Every line from the first one in the listing down to the line with "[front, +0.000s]" should be restated word for word.
——
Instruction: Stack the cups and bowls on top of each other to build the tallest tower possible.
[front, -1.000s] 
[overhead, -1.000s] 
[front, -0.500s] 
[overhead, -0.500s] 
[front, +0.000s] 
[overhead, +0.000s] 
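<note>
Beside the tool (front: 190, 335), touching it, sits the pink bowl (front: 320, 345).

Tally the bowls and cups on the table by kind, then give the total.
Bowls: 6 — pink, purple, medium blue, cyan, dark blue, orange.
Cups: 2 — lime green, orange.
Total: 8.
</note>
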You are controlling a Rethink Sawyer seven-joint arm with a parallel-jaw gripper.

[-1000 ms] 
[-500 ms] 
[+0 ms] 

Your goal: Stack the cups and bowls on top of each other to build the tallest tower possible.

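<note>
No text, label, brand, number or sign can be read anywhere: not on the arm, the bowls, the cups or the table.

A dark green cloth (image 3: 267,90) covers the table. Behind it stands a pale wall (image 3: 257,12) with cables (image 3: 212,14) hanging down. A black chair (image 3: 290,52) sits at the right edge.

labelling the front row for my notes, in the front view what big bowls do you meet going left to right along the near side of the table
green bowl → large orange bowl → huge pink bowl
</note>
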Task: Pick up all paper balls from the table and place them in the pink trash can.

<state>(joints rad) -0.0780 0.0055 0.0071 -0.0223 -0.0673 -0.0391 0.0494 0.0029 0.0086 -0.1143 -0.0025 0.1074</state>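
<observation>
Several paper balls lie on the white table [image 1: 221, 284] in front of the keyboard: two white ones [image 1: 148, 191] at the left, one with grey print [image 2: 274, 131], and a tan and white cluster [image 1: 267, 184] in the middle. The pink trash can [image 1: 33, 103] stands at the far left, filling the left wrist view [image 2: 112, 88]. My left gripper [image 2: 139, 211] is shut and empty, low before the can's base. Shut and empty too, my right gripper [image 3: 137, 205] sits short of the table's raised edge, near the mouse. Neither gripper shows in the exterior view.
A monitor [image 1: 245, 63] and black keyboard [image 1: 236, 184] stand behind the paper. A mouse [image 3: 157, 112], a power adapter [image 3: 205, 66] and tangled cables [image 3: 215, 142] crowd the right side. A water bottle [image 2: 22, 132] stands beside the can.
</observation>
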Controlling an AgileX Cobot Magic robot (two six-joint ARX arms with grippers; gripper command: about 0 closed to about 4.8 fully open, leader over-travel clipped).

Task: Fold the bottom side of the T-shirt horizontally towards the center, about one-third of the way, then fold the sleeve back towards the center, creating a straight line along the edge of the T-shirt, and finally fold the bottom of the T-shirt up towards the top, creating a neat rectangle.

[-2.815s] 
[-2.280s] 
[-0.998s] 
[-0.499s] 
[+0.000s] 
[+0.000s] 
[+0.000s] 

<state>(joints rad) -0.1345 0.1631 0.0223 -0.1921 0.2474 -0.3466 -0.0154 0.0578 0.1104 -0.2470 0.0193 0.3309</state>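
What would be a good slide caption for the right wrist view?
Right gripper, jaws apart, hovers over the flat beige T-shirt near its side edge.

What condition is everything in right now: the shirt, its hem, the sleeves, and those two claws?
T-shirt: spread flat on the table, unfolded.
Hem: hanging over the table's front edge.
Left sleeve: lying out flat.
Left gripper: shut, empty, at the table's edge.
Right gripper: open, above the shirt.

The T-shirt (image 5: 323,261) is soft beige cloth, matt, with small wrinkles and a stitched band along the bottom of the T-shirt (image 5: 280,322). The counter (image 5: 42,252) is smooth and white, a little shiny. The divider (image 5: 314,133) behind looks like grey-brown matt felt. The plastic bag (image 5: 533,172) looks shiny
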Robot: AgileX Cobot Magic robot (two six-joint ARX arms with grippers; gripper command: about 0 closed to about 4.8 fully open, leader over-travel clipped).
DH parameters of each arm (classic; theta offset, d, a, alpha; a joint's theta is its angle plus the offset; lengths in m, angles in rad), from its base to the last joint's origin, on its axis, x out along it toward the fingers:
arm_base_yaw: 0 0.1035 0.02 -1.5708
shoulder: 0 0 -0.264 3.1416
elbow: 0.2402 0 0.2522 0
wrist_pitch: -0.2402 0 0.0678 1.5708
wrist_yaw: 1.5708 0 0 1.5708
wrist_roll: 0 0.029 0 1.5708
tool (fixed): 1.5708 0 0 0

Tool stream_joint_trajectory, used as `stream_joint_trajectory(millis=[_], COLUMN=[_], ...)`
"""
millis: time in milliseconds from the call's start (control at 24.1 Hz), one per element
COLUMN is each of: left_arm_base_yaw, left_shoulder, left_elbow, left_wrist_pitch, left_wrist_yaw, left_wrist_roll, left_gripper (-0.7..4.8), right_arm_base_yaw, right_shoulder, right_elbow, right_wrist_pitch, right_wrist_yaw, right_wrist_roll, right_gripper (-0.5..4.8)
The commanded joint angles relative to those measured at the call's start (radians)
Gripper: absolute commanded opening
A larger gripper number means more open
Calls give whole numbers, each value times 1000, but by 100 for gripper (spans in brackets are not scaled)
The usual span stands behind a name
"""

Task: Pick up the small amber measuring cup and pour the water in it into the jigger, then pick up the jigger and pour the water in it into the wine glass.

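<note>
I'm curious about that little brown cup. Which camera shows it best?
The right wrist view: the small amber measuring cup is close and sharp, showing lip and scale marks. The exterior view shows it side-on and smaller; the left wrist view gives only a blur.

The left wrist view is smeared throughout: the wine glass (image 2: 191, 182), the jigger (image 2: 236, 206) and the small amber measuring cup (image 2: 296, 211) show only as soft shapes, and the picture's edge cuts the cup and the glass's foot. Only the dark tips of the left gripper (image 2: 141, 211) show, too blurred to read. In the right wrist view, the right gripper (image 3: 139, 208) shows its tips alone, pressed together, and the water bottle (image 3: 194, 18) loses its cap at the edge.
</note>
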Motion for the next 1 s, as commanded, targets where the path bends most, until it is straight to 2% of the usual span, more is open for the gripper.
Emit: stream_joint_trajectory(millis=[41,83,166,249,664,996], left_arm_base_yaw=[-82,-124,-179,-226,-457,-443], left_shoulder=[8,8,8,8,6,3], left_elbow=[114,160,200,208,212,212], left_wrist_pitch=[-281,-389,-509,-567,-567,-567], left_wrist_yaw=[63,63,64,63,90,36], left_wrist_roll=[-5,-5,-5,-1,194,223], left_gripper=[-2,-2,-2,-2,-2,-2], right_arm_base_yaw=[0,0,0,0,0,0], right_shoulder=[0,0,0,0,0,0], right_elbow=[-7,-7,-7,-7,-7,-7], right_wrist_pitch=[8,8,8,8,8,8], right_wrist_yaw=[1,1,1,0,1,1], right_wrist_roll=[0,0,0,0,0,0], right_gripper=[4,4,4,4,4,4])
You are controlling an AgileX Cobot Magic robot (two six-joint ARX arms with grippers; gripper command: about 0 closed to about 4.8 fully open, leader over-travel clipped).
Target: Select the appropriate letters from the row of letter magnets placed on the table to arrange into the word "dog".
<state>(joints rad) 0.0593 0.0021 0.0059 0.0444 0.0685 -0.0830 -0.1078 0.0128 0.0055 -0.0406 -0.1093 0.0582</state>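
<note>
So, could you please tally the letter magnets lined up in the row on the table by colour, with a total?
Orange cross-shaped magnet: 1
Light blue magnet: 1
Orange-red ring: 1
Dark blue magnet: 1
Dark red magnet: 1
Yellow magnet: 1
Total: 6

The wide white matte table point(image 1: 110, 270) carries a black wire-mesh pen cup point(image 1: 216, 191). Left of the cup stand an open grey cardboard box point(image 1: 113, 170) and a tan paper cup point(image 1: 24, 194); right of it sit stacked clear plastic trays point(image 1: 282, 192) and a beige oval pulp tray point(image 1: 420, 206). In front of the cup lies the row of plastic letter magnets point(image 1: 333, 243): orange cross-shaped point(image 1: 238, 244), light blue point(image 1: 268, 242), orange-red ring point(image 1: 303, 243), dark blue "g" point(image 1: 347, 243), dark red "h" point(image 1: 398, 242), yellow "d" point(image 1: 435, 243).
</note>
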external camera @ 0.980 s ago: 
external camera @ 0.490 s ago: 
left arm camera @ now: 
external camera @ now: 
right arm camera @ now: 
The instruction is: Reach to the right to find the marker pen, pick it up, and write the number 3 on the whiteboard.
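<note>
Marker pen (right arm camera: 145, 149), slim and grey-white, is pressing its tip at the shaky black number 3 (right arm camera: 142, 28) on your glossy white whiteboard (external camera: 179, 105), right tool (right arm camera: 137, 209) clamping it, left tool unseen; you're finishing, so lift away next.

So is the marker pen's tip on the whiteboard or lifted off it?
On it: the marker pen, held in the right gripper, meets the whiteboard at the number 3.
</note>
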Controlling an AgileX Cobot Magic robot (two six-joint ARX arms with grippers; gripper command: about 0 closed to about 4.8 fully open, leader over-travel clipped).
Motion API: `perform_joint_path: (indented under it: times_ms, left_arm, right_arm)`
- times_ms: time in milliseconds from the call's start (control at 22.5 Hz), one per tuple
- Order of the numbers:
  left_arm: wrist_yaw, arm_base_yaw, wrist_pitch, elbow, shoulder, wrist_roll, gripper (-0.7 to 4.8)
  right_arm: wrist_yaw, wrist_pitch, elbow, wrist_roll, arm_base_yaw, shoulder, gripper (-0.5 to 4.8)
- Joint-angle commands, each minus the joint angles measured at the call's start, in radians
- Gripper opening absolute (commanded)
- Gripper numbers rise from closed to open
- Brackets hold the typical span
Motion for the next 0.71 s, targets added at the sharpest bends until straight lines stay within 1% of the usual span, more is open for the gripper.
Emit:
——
◆ SOLUTION FOR THIS PROBLEM
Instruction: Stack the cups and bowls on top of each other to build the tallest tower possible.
[front, -1.000s] 
[overhead, -1.000s] 
[front, -0.500s] 
[overhead, -0.500s] 
[front, +0.000s] 

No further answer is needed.